WHAT IS NEEDED:
Copy every line of the data that includes the string "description".

##### PROVIDED ENTRIES

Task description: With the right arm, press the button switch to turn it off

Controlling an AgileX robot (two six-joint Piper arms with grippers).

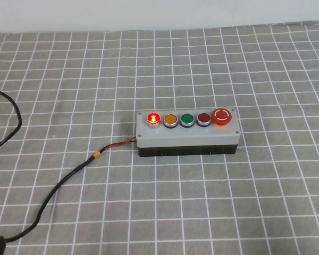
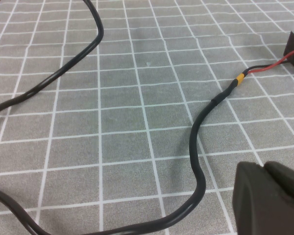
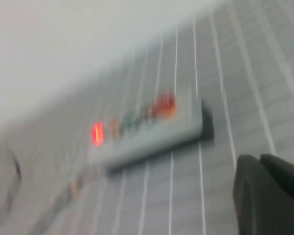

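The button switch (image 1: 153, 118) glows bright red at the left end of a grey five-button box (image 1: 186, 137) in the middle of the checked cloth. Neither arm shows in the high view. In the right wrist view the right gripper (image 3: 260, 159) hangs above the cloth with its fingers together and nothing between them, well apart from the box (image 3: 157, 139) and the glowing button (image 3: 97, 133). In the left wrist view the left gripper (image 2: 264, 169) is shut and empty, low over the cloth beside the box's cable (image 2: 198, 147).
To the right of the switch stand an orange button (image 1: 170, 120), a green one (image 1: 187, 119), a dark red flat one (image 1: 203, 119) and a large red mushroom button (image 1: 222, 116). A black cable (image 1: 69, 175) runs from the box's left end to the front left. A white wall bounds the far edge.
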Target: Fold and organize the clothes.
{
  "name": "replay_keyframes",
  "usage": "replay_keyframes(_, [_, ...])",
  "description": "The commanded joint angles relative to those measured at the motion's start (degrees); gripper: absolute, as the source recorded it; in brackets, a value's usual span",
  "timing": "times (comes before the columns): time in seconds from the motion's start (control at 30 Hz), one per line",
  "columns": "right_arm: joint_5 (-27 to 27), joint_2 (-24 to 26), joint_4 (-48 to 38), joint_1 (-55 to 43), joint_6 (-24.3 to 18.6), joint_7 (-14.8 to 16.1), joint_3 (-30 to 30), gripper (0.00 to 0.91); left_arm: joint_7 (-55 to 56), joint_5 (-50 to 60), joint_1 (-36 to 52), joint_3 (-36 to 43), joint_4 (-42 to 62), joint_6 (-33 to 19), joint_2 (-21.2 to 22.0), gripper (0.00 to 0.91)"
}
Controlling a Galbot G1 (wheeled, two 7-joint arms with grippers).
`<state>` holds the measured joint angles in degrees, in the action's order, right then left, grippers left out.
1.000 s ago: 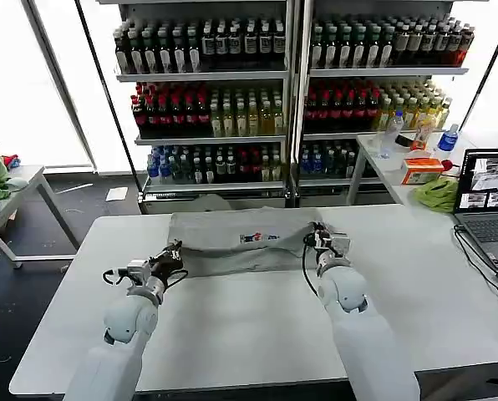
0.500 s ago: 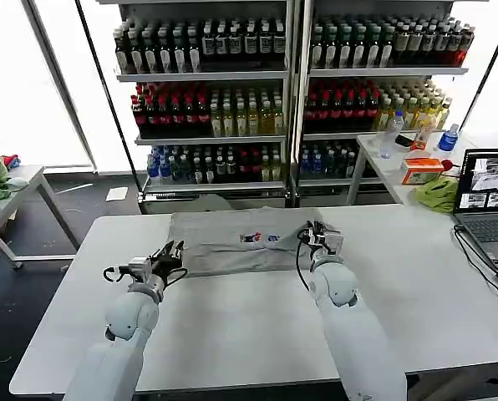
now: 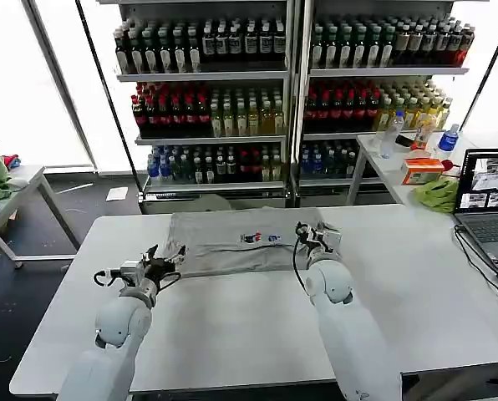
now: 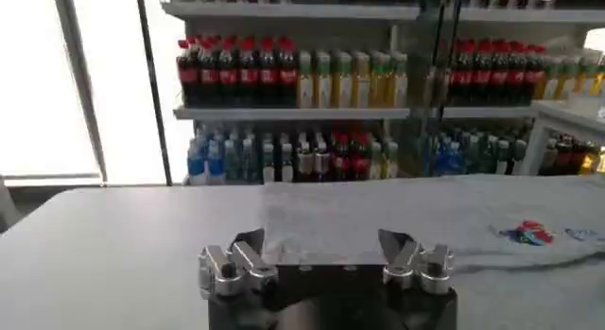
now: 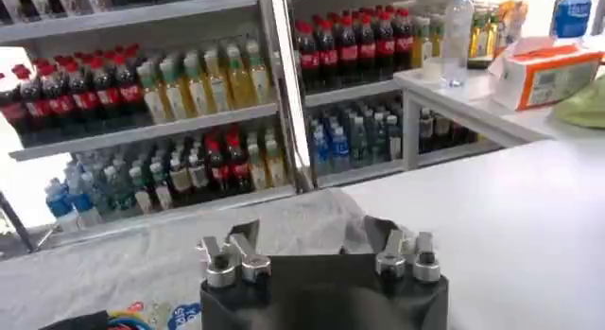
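White table (image 3: 257, 326), the largest item, fills the near field; behind it, at twelve o'clock, stand shelves (image 3: 287, 75) of bottled drinks; a side table with a laptop (image 3: 489, 196) sits at three o'clock. Grey shirt (image 3: 232, 242) lies flat and already partly folded into a wide band on the far half of the table, its small coloured chest print (image 3: 260, 238) facing up near the centre; only this one shirt is on the table.

Left claw (image 3: 155, 262) sits at the shirt's nine o'clock end, just beside the edge, fingers (image 4: 248, 251) spread apart and holding nothing, as the left wrist view confirms with bare table between them. Right claw (image 3: 312, 236) sits at the shirt's three o'clock end, over or touching the cloth; its fingers (image 5: 244, 247) also stand apart with nothing between them.

Handling, by judgement: the shirt is light, limp and thin; it will sag and crease when lifted and slide readily on the smooth table top; the best hold is probably a pinch on the doubled edge at each short end, both claws lifting together to keep the band taut.

Hard to make out: whether the right claw actually presses the fabric; sleeves and collar, if any, are tucked out of sight; the layers within the fold cannot be counted; the print's design is too small to read.
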<state>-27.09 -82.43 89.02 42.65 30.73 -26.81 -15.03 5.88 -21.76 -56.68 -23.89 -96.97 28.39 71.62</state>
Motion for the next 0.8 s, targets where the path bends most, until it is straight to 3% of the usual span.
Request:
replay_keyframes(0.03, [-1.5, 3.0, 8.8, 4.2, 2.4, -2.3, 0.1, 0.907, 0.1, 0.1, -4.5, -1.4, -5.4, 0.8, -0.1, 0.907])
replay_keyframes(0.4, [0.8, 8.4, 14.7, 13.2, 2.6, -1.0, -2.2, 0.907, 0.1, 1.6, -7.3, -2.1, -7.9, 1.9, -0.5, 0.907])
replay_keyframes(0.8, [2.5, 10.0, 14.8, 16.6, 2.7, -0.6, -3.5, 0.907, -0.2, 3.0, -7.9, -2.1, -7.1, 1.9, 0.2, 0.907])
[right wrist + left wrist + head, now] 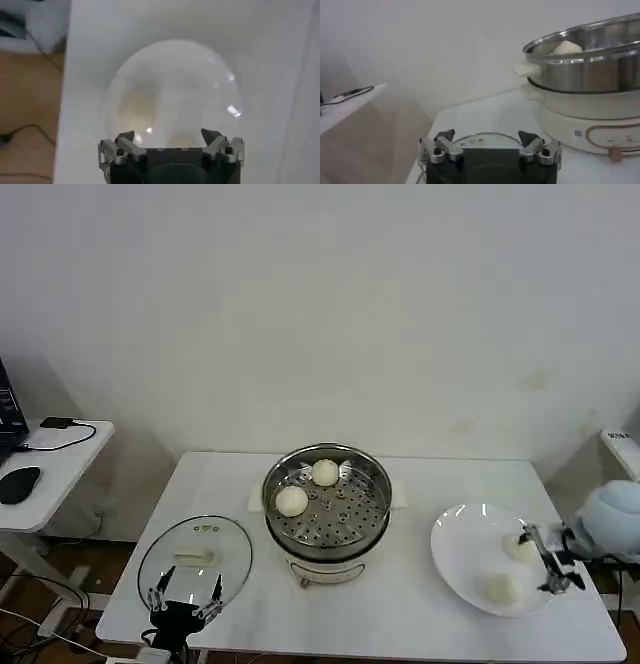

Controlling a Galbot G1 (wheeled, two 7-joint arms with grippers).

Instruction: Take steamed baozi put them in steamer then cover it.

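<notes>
Looking down from the head camera, you see the steamer at the middle of the white table, with two steamed baozi on its perforated tray: one toward the far rim and one on the robot's left side of the tray.

Your right hand hovers over the white plate at the robot's right end of the table. Its fingers stand wide apart and hold nothing. One baozi lies just beside the fingertips on the steamer side, and another lies on the plate's near part, close below the hand. In the right wrist view the open fingers point out over the plate, and the two buns show as pale patches, one ahead of the hand and one close in front of it.

Your left hand sits at the near left edge of the table, fingers spread wide and empty. The glass cover lies flat on the table directly ahead of it, cream handle up, with the fingertips over its near rim. In the left wrist view the steamer stands beyond the hand, a baozi peeking over its rim.
</notes>
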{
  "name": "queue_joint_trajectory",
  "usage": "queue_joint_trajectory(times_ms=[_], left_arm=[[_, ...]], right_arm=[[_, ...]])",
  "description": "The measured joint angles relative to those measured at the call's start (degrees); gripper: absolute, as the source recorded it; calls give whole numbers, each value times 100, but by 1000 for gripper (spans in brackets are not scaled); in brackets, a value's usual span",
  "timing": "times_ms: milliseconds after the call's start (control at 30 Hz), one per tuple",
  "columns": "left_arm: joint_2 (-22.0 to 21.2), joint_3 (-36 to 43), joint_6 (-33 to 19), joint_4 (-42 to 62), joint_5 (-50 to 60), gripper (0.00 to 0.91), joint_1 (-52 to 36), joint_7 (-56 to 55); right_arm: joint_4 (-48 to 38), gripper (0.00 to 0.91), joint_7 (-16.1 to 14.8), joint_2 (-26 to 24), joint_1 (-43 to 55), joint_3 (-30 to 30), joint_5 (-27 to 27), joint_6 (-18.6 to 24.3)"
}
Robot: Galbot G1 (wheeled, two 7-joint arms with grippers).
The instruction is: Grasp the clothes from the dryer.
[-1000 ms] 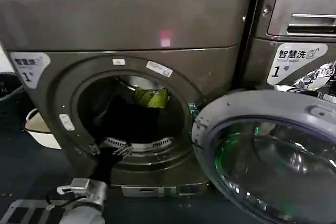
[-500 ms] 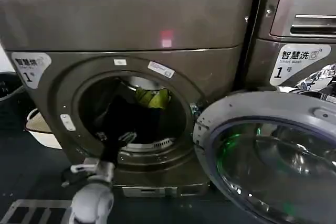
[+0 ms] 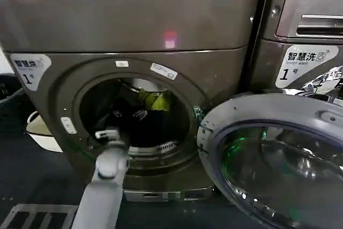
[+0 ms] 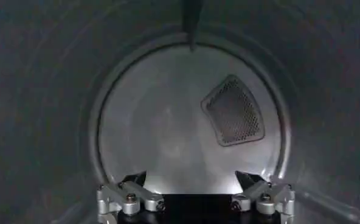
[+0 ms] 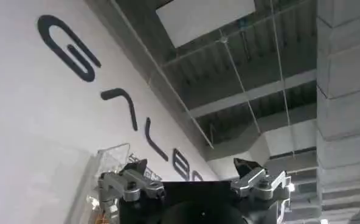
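Pushed further in over the last second: left gripper [image 3: 128, 115] now past the porthole rim and inside the drum of the dryer [image 3: 128, 36], where a moment earlier it hung at the lower near lip. Means the reach is nearly done and the closing step comes next. Fingers spread wide, nothing between them, seen plainly in the left wrist view [image 4: 195, 198] against the bare back wall and its mesh vent [image 4: 231, 111].

Clothes [image 3: 140, 124] heaped in the drum: dark pieces low and just right of the claw, apparently right against it, though too dim there to be sure of contact. Small yellow-green piece [image 3: 155, 100] up and to the right, further in, near but apart from the fingertips. Likely needs a dip down and right before pinching.

Right gripper [image 5: 193, 185] parked away from the machine, aimed at the ceiling, also spread open.
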Motion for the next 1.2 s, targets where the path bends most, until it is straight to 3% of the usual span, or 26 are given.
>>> queue_joint_trajectory(times_ms=[500,767,1200], left_arm=[[-11,539,-48,3027,370,907,-2187,776],[99,1511,-147,4378,849,907,-3096,2103],[86,2875,-735,6288,2687,907,-4324,4704]], right_arm=[[54,907,-71,-36,185,-162,-12,16],[52,907,-90,-45,234,-210,-20,36],[124,907,-113,-22,358,-363,-49,69]])
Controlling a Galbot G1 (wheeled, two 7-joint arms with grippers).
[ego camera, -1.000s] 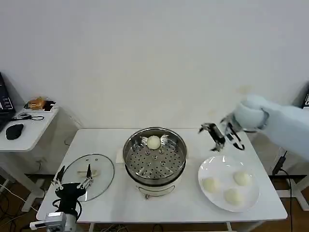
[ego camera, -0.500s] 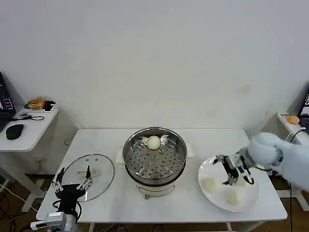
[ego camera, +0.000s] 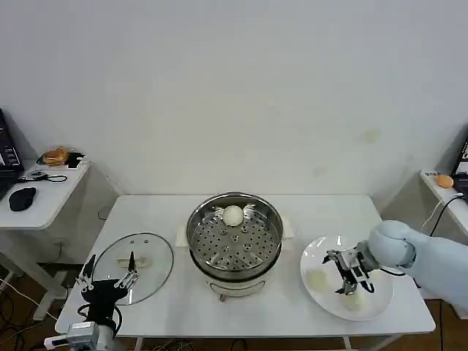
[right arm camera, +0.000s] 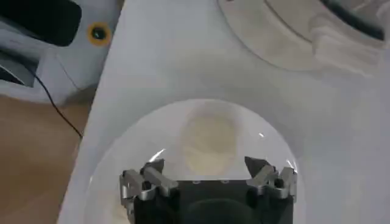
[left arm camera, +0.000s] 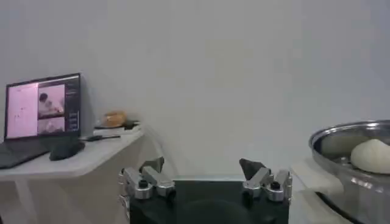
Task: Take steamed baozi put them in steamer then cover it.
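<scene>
Over the plate, right gripper agape

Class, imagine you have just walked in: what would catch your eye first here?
The shiny steamer at the table's centre, holding one bun. To its right, the right gripper, jaws open, hangs over a white plate of buns. The glass lid lies to the left.

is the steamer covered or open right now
Open. The glass lid lies flat on the table left of the steamer, with one bun showing inside.

One baozi in open steamer
</scene>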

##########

SOLUTION BELOW:
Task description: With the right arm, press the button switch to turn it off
  "description": "The commanded joint angles relative to those measured at the motion's start (degrees); gripper: absolute, as the source recorded it; in brackets, a value's usual span",
  "description": "The measured joint angles relative to those measured at the call's start (degrees); gripper: absolute, as the source recorded it; calls give whole numbers, each value times 100, but by 1000 for gripper (spans in brackets are not scaled); in brackets, a value's usual span",

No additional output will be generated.